• _TASK REQUIREMENTS_
The span to repeat in the listing below runs from the line containing "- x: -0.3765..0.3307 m" to the line containing "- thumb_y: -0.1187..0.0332", inclusive. Repeat it exactly, and only it.
### DATA BELOW ###
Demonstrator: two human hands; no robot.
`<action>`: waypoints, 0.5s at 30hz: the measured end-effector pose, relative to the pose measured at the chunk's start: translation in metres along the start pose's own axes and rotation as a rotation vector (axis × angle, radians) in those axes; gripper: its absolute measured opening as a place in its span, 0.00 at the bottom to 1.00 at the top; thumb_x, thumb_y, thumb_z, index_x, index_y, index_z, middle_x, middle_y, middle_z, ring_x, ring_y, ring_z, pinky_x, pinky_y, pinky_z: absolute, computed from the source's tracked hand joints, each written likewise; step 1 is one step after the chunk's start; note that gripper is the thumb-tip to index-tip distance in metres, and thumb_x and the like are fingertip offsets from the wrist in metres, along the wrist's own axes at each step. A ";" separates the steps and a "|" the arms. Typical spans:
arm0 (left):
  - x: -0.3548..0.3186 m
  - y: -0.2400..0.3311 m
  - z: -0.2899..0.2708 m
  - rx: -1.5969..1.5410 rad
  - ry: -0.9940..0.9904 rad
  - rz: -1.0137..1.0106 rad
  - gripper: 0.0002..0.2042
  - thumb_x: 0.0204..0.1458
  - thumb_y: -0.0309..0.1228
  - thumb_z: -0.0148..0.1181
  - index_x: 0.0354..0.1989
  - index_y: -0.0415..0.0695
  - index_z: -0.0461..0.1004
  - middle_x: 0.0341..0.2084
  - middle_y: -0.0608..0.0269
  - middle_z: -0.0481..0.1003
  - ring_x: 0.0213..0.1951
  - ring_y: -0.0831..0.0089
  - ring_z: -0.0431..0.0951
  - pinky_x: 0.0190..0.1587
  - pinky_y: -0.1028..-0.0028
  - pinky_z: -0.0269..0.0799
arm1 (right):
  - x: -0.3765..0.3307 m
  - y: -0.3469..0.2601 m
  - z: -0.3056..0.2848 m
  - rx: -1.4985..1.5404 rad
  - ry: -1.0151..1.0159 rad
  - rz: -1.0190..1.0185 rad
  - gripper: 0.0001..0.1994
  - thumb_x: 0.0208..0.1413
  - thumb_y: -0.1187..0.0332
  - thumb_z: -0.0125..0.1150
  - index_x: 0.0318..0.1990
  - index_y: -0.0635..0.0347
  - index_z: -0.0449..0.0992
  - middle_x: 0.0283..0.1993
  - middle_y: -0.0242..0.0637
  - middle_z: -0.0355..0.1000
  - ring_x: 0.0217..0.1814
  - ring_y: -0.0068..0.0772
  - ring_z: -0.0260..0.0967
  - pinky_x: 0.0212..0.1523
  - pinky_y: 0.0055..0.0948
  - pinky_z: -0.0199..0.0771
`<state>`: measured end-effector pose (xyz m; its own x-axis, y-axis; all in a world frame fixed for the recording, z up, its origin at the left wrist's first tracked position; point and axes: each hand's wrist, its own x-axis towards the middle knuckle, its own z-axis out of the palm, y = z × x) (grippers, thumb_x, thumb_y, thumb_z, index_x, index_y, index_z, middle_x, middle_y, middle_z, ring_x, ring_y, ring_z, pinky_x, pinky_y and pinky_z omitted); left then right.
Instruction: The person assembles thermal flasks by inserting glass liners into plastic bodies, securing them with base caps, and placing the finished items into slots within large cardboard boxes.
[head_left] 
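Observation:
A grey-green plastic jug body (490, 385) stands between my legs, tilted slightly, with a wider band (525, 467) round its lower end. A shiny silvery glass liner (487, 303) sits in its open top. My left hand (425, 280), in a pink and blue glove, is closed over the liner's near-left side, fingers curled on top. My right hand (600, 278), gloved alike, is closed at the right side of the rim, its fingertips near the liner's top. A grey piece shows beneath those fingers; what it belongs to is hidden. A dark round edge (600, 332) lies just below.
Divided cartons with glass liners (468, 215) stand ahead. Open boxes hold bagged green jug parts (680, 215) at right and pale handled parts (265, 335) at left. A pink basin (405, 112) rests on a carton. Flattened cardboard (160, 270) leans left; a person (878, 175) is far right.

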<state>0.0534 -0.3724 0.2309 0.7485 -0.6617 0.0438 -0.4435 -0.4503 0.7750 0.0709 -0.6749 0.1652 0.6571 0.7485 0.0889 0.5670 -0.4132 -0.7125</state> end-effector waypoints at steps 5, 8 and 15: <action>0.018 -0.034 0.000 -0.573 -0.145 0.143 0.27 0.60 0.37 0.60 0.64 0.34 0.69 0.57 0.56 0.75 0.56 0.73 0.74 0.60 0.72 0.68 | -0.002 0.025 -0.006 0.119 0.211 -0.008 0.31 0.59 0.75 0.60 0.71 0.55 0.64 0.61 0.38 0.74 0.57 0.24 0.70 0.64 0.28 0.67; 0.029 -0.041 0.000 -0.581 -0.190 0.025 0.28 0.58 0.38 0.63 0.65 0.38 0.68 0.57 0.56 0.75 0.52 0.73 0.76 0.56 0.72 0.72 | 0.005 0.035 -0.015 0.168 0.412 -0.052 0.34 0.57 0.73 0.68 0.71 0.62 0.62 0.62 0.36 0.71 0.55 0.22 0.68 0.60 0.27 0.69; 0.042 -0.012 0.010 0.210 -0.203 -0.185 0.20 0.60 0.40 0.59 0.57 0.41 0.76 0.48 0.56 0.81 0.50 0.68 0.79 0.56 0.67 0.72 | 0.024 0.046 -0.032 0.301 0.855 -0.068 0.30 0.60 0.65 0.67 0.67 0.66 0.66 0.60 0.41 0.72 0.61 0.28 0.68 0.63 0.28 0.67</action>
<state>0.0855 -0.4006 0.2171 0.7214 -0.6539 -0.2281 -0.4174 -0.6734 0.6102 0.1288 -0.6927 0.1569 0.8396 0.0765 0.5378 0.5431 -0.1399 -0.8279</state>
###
• _OUTPUT BELOW_
  - x: -0.3765..0.3307 m
  - y: -0.3469..0.2601 m
  - z: -0.3056..0.2848 m
  - rx: -1.4985..1.5404 rad
  - ry: -1.0151..1.0159 rad
  - rz: -1.0190..1.0185 rad
  - gripper: 0.0001..0.1994
  - thumb_x: 0.0208..0.1413
  - thumb_y: -0.1187..0.0332

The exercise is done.